Only part of the listing is needed, namely the lines from its start through the line with "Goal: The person", and they should be retyped exactly.

> [Provided material]:

== Segment start ==

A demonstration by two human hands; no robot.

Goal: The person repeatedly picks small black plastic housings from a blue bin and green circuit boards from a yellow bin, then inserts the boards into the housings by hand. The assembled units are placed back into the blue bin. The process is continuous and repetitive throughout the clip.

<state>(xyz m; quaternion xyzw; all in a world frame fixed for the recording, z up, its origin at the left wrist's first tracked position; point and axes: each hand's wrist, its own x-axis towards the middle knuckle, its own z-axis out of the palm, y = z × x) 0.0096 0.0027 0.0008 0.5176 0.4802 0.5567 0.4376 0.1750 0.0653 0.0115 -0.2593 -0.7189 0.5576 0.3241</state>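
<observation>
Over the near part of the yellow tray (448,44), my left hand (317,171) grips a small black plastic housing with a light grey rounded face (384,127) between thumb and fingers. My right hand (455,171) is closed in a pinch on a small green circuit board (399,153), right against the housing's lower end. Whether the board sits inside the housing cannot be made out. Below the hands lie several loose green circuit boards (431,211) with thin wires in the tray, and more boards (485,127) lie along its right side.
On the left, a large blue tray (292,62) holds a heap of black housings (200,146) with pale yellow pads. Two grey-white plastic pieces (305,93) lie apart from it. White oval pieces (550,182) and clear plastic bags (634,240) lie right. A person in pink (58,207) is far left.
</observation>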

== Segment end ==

> [Task result]:
A demonstration by two human hands; no robot.

Goal: The person repeatedly picks small black plastic housings from a blue bin and green circuit boards from a yellow bin, then inserts the boards into the housings by hand. The assembled units are placed back into the blue bin. The process is continuous and repetitive throughout the clip.

The output contains the complete answer to the exercise.